** Exercise prompt **
Copy, exactly as written, the lines that begin at the one containing "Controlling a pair" and end at the one containing "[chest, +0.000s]". Skip any pictures in the data below.
=== Entries shown ===
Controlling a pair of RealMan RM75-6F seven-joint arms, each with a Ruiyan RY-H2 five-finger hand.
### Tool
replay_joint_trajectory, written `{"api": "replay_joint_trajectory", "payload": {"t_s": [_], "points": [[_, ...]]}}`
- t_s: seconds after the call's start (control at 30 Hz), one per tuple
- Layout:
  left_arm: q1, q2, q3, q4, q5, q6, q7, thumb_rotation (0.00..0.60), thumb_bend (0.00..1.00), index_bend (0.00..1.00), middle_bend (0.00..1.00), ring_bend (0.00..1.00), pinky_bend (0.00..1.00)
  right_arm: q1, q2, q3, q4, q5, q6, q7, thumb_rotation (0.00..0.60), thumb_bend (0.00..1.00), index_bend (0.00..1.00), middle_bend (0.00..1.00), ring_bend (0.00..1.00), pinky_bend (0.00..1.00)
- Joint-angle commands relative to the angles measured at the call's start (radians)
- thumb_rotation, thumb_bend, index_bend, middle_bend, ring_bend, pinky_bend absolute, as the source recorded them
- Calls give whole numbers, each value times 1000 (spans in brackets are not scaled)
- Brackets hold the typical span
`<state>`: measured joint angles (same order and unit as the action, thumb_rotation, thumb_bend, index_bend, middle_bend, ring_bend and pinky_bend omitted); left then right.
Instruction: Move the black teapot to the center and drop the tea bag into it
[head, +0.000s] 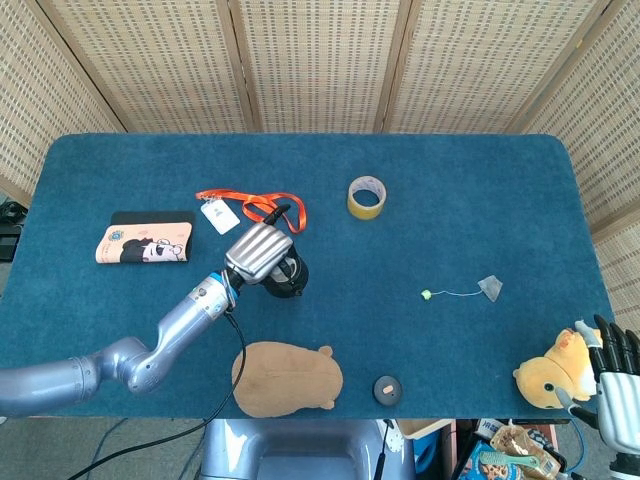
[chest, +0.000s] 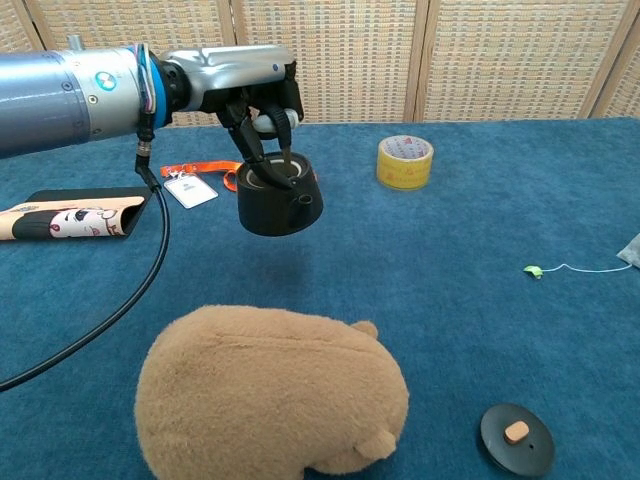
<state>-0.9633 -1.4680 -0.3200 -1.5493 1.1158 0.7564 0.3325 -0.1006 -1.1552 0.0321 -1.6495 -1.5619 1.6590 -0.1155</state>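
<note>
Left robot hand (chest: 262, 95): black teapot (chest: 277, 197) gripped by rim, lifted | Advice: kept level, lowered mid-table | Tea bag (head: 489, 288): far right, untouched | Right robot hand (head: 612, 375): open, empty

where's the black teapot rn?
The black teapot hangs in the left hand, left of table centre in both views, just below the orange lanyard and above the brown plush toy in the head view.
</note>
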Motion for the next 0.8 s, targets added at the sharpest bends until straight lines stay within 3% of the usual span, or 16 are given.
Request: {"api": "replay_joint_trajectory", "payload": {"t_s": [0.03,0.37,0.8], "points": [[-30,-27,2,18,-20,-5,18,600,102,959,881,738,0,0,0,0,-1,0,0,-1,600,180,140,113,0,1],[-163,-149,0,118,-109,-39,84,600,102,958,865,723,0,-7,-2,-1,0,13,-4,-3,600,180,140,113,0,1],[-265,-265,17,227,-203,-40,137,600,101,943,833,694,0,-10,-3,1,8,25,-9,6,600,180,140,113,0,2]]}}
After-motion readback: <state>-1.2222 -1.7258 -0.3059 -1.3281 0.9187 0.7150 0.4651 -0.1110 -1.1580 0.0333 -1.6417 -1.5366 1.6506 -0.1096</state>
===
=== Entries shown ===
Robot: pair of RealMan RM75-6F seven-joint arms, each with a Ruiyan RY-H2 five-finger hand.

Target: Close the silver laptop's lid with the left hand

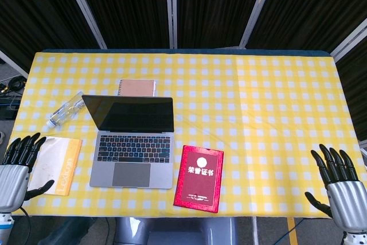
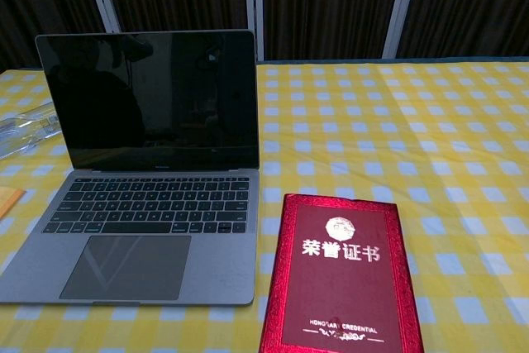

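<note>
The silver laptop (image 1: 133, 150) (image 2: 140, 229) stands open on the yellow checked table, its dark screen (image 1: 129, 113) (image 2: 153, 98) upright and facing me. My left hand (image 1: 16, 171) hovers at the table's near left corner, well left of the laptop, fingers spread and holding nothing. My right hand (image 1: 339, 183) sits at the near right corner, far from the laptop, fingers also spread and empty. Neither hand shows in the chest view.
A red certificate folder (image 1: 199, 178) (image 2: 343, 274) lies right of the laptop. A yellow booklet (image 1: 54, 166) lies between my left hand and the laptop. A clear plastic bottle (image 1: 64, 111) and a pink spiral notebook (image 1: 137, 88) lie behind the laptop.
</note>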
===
** Written solution **
Controlling a pair of RealMan RM75-6F seven-joint arms, each with a Ruiyan RY-H2 five-finger hand.
### Tool
replay_joint_trajectory, written `{"api": "replay_joint_trajectory", "payload": {"t_s": [_], "points": [[_, ...]]}}`
- t_s: seconds after the call's start (control at 30 Hz), one per tuple
- Layout:
  left_arm: q1, q2, q3, q4, q5, q6, q7, thumb_rotation (0.00..0.60), thumb_bend (0.00..1.00), index_bend (0.00..1.00), middle_bend (0.00..1.00), ring_bend (0.00..1.00), pinky_bend (0.00..1.00)
  right_arm: q1, q2, q3, q4, q5, q6, q7, thumb_rotation (0.00..0.60), thumb_bend (0.00..1.00), index_bend (0.00..1.00), middle_bend (0.00..1.00), ring_bend (0.00..1.00), pinky_bend (0.00..1.00)
- Joint-angle commands relative to the angles measured at the call's start (radians)
- thumb_rotation, thumb_bend, index_bend, middle_bend, ring_bend, pinky_bend absolute, as the source recorded them
- Calls give whole numbers, each value times 1000 (spans in brackets are not scaled)
- Brackets hold the typical span
`<state>`: measured joint angles (same order and unit as the action, thumb_rotation, thumb_bend, index_bend, middle_bend, ring_bend and pinky_bend omitted); left then right.
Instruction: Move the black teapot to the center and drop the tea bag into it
[head, +0.000s] 
[chest, +0.000s] 

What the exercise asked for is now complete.